Sunday, June 19, 2011

Escaping to Paris


To be honest, the trailer for Midnight in Paris made me a little worried. What it looked like: Owen Wilson spends the Paris daytime and evening with his fiancée Rachel McAdams only to embark on a series of wild escapades after midnight (without fiancée in tow). While the trailer depicted mostly mirth on the part of Wilson’s character and mere befuddlement on the part of McAdams, I assumed the worst for whenever Wilson’s secret world of the Parisian night collided with the stricter world of the Parisian day.

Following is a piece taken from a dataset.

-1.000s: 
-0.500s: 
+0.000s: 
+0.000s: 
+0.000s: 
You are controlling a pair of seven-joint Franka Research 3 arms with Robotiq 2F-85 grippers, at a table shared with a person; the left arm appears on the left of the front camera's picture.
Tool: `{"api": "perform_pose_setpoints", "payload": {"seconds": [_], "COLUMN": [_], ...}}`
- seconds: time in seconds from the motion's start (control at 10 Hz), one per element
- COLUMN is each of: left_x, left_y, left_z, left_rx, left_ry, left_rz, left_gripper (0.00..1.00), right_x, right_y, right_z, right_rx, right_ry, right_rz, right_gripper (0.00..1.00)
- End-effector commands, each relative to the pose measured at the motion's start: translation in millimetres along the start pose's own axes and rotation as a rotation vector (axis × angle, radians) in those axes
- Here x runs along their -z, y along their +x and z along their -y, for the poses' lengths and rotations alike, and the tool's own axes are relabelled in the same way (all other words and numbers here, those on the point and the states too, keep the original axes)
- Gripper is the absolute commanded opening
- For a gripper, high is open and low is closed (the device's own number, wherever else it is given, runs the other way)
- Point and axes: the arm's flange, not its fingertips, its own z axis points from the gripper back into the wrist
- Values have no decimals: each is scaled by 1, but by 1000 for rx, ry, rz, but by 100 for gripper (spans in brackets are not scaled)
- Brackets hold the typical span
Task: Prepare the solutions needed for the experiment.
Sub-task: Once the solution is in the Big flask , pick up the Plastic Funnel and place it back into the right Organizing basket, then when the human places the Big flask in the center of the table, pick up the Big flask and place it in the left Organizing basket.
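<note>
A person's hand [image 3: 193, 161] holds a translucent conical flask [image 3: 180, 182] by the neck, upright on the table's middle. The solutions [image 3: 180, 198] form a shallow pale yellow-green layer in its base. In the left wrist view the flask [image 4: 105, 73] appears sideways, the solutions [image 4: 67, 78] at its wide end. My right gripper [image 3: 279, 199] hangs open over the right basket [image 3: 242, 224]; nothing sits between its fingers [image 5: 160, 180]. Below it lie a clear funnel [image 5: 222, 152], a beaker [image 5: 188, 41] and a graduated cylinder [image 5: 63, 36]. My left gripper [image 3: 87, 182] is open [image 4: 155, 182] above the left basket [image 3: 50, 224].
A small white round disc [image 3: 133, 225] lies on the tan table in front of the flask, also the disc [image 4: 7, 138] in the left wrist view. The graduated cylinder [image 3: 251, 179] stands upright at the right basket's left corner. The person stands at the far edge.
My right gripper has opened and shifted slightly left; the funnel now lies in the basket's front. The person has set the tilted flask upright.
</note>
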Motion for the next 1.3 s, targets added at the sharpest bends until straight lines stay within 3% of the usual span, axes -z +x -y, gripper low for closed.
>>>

But this film is more like a fairy tale than a charged examination of the modern relationship. The film, as I discovered in reviews a few weeks ago, does not deal with life’s darker spots as I imagined it might. The glimpses of nights out of the town in the trailer still happened in the film as such…but they “happened” in the distant past of 1920s Paris among members of the Lost Generation rather than in the present day. That knowledge might not seem to change a whole lot until you meet Inez (McAdams) and realize what a horror she is (along with her parents). That and the film is so effortlessly charming and—in its way—playfully naïve. The dream of Gil Pender (Wilson) is, after all, one of nostalgia. Not a childhood nostalgia either—Bender yearns for the past of his artistic heroes. He freely admits that he would prefer Paris of the 1920s to the Paris of the modern day. The film grants his wish.

Gil Pender (Wilson) waits for midnight to strike; via mybestmediasearch.com
Allen does not deign to explain the mechanism of time travel (or fantasy) in the film. This oversight saves him from worlds (no pun intended) of trouble. I suspect that most other writers would feel pressed to provide at least the remotest shadow of a reason for space-time-continuum-distortion, but Allen gives us the bare minimum to work with: a particular street corner at midnight and an older car (with a famous art celebrity inside) is enough to gain access to the wormhole. (Or however you’d like to explain it…)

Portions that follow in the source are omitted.